*** Opening Source material ***

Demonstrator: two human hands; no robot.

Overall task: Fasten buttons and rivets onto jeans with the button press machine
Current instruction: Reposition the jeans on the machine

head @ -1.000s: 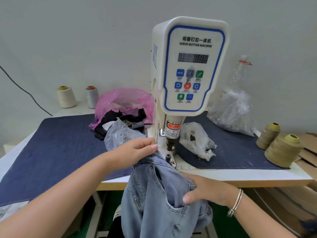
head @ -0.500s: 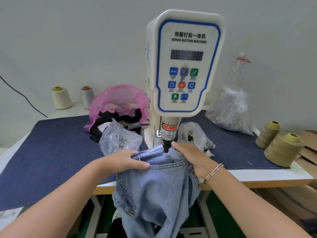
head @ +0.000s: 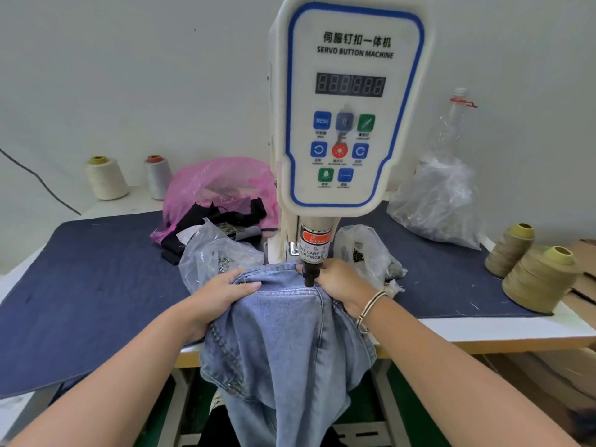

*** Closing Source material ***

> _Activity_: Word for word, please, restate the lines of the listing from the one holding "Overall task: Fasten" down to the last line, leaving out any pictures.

> _Result for this task_:
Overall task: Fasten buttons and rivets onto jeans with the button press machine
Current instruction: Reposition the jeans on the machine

head @ -1.000s: 
head @ -0.500s: 
head @ +0.000s: 

The answer given here is complete.